The symptoms in most cases of the disease begin when the person is from 35 to 40 years old. But some cases start in childhood or old age. Patients live an average of 15 years after the first symptoms of the disease appear.
The first physical symptom of the disease may be slight clumsiness or restlessness. Later, muscles in the face and hands begin to move involuntarily. Involuntary facial movements include pouting of the lips, irregular raising of the eyelids, and puffing out of the cheeks. As Huntington’s disease progresses, the involuntary movements become stronger and eventually involve the whole body. The head, shoulders, arms, and legs jerk uncontrollably. When the patient walks, voluntary and involuntary movements combine and produce lurching, dancelike steps. Early mental symptoms of the disease include dullness and irritability, and carelessness about personal grooming. The disease gradually destroys the patient’s intellect and memory. Severe mental illness may develop.
The patient may finally lose all muscle control and mental ability. Death results from pneumonia, choking, or other complications of the disease.

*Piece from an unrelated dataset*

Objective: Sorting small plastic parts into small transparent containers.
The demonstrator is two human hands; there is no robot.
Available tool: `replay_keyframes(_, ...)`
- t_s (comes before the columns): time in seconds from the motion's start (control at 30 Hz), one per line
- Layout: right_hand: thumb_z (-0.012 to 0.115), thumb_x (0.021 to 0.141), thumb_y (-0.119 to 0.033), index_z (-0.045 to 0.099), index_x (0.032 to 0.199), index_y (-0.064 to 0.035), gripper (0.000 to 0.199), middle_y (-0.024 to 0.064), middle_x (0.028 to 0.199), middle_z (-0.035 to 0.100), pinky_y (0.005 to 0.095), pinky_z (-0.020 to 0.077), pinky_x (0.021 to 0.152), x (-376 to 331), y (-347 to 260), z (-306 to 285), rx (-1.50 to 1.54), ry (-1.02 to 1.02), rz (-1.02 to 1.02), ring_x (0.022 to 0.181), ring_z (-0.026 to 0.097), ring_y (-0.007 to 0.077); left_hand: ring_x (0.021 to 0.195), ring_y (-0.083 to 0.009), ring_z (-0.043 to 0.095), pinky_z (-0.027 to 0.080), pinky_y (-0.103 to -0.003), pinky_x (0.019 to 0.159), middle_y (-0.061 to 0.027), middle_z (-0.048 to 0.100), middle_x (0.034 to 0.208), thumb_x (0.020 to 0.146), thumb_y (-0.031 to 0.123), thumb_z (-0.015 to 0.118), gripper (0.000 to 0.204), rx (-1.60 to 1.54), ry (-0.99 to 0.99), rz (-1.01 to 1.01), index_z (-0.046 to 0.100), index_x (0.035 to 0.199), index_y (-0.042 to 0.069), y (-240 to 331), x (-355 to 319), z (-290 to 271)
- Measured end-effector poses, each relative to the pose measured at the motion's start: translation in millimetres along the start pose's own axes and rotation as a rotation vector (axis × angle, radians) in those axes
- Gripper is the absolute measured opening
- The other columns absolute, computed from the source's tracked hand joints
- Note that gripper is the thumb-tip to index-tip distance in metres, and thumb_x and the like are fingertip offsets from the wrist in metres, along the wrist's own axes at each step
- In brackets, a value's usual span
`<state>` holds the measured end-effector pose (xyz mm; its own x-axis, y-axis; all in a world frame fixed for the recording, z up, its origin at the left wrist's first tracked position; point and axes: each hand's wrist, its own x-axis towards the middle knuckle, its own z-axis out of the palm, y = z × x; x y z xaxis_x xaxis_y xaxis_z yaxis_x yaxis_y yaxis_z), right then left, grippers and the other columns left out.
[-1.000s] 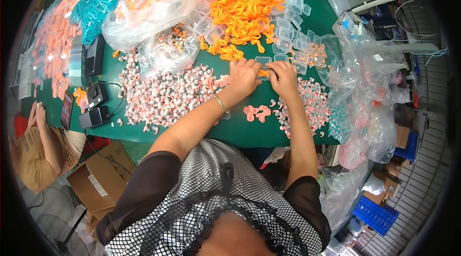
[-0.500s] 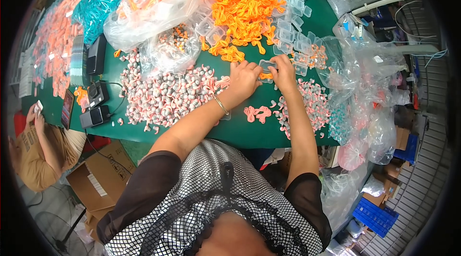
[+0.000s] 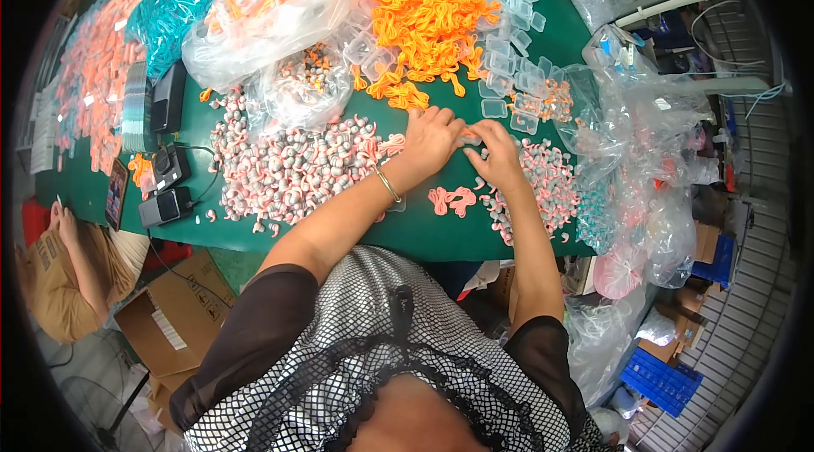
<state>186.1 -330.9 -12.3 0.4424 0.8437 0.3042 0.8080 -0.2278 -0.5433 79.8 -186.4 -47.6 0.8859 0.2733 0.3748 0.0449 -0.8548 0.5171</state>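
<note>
Between my two hands is a small clear plastic case [image 3: 468, 138] with orange cord in it, mostly covered by my fingers. My left hand [image 3: 431, 141] grips its left side, and my right hand [image 3: 498, 155] pinches the right side with thumb and fingers. Whether the lid is fully closed is hidden. Just beyond lies a heap of orange cord bundles [image 3: 428, 15], and more clear cases [image 3: 494, 108] rest past my right hand. Two pink cord bundles [image 3: 452, 200] lie on the green table nearer to me.
Small grey-and-pink curved pieces form a large pile [image 3: 297, 164] on the left and a smaller pile [image 3: 543, 189] on the right. Plastic bags [image 3: 271, 19] stand at the back left. Black devices with a cable [image 3: 168, 206] sit farther left. Another person [image 3: 76, 265] is at the left edge.
My right hand has come down and closer to my left. The case, whose raised clear part and orange cord showed before, is now mostly covered by my fingers.
</note>
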Motion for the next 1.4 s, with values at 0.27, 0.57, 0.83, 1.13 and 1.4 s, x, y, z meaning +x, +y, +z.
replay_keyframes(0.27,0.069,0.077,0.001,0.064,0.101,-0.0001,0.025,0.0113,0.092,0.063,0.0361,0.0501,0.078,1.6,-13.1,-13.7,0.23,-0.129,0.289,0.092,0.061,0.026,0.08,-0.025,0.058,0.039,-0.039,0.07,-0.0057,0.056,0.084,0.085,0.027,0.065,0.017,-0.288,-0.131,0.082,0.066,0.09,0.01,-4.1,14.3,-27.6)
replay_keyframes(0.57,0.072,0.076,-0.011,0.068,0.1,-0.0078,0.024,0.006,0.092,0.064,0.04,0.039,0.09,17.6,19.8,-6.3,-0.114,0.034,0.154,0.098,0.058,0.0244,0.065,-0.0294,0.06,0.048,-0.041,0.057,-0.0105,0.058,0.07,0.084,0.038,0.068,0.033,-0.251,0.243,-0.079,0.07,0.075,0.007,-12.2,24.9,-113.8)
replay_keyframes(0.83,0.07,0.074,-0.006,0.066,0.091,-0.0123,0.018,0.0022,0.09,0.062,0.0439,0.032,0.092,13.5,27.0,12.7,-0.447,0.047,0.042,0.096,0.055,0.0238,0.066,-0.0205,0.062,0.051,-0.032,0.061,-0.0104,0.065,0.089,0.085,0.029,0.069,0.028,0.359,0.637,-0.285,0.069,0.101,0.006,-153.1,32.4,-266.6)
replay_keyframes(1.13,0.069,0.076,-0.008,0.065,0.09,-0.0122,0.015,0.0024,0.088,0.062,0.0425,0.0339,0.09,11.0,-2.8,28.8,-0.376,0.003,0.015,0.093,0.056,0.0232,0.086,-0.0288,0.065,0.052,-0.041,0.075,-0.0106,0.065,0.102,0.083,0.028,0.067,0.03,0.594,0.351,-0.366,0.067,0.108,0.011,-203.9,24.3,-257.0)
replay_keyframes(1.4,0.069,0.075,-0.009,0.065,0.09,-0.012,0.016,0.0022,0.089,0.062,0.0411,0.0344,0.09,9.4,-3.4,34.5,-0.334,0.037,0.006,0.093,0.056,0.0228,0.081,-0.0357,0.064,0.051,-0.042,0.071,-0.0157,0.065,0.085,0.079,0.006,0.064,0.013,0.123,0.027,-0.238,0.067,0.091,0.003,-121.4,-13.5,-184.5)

Some patients with Huntington’s disease become depressed and commit suicide.
Huntington’s disease is caused by an abnormal gene located on one of a pair of chromosomes designated as chromosome 4. The gene normally provides the instructions for making a protein, called huntingtin, which is necessary for brain development. The abnormal gene contains an error that corrupts the protein, making it toxic to brain cells. Anyone who inherits this gene will eventually be stricken by the disorder as the toxic protein builds up in their brain. Each child of a patient with the disease has a 50 percent chance of inheriting the gene.
Experts estimate that of every 100,000 people, 2 to 9 have the gene for the disease. Researchers have developed a genetic test to identify people who carry the gene but who have not yet developed the disease. Huntington’s disease has no cure. However, many of the symptoms of Huntington’s disease may be eased by the use of drugs and by other forms of treatment. Scientists are developing promising new treatments aimed at ceasing the function of the abnormal huntingtin gene.